According to Effingham Public Works Director Steve Miller, the projects are not only good for the city's residents, but businesses as well.
“Businesses look at what utilities are available to them when looking to see if they can locate their business in Effingham,” he said.
Receiving much attention is the city's sewer system. Rain water running into the sewer system has significantly increased the amount of sewer water that has to be processed. When rain water runs down into the sewer system, it can increase the amount of sewer water that is treated at the sewer plant by three-fold. On an average day, Miller said the city treats 3 million gallons of sewer water, with that number increasing to 9 million gallons after a hard rain.
“It is cheaper to streamline this system than to build a bigger sewer treatment plant,” he said. “We don't want to treat that capacity of water if we don't have to.”
Smoke and dye are being used to find any places in the line that are susceptible to water runoff. In addition, large sections of the city's sewer lines are being televised with a robotic camera, for which the council approved a $152,232 payment Wednesday.
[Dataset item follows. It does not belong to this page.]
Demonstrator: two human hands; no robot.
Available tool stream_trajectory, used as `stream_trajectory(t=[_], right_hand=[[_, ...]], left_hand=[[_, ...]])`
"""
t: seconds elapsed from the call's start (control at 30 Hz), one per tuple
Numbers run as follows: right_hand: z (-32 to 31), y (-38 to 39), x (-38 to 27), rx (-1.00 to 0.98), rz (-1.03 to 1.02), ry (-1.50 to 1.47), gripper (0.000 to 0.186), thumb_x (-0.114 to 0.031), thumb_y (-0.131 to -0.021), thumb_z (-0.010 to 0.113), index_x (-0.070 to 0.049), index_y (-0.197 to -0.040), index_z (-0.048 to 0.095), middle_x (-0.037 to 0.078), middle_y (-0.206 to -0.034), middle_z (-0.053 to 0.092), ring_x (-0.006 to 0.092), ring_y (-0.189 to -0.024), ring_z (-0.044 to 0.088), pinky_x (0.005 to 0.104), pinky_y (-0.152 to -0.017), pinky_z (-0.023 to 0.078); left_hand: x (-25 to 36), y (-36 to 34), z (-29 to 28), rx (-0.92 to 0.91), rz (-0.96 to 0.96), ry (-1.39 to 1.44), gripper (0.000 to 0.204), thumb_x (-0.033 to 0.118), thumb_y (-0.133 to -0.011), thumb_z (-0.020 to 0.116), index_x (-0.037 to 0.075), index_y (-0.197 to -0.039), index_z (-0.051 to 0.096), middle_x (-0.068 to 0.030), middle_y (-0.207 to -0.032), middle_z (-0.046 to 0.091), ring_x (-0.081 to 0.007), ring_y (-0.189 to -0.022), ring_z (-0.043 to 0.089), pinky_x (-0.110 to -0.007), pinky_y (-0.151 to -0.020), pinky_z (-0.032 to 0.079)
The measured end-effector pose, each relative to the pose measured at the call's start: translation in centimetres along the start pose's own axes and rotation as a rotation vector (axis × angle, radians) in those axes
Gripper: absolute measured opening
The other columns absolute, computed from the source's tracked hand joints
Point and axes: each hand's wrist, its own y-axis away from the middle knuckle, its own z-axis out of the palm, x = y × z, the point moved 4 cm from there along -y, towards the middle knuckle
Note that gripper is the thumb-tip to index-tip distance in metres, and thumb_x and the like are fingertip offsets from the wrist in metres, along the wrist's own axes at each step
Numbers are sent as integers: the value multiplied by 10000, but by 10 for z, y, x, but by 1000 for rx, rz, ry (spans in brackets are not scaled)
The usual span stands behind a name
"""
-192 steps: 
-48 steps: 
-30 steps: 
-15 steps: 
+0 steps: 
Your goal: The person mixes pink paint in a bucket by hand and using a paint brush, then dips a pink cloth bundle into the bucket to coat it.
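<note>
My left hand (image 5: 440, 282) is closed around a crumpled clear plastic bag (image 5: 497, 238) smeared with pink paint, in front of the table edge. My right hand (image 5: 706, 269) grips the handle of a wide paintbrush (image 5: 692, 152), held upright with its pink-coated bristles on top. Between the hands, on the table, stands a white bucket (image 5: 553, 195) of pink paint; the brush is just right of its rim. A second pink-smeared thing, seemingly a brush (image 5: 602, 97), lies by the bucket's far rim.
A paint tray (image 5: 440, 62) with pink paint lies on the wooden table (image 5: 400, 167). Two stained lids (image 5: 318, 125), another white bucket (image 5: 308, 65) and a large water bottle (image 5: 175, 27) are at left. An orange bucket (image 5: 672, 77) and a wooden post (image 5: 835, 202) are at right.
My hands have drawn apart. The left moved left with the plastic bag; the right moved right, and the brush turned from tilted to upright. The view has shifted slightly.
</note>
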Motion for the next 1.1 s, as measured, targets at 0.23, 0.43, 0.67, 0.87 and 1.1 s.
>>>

Once the trouble spots are located, the lines are either patched or relined. The city has been able to refurbish pipes without excavating the areas by using a felt substance that is sprayed with a resin, which is then pulled through to coat the line, said Miller. The process makes the line like new, he added.
On the Wabash River, a channel dam that has pooled future drinking water for the city is being replaced.
According to Miller, the dam, which has been in service for more than 100 years, is starting to show its age. Water has eroded the sides of the dam, leading it to potentially wash out if it is not replaced.
“Once a dam starts to erode on the back side, something needs done," said Miller. "At some point, the dam could have blown out."
The new dam is being built less than 50 feet away from the old dam, which will be demolished after the new dam is completed. The cost of the project is $1,031,875.
At the water treatment plant, an additional million-gallon clear well tank was built this year and a baffle was added to the current tank.
“The main reason for the baffle in the tank is that it creates a ribboning effect to increase the disinfectant contact time,” said Miller, adding previously the chemicals were not circulated, which created inconsistencies to the chemical levels.
A new lime softening system also was installed at the water treatment plant, softening the water delivered to city residents.
Another item the council approved for the water treatment plant was the purchase of the new actuators, which will allow improved control of the filtration process at the water treatment plant. The actuators, or electric motors, make automated shutoff of water line valves possible. The cost for the actuators is $51,758.60, plus $800 in shipping costs.
Work on the water treatment plant over the past two years has totaled more than $3 million.
Other infrastructures being improved include water mains and manholes.
During the meeting Wednesday, the council approved a change to the location of replacement water mains. The water mains were originally slated to be installed between Third and Second streets, but will now be installed near Edgar Street and Richland Avenue after it was determined the lines at Third and Second didn't need to be replaced. The 6-inch cast iron water mains, totaling 860 feet on Edgar and Richland, with replacement 8-inch PVC water main was also approved.
In the central part of the city, 77 manholes are being replaced. Because of old brick foundations below the streets of the city's oldest section, manholes are eroding from age and sewer gas. The brick is being replaced by concrete, and the holes are being sprayed with an epoxy.
Whether it's dealing with severe needs in service to the public, keeping in compliance with the IEPA or balancing need with available tax dollars, Miller takes it all in stride. This is possible with the help the city council, engineering staff and the operations division of the Public Works Department, said Miller
“It can be a struggle to make the needed improvements with funding,” said Miller. “The city has to be wise with money.”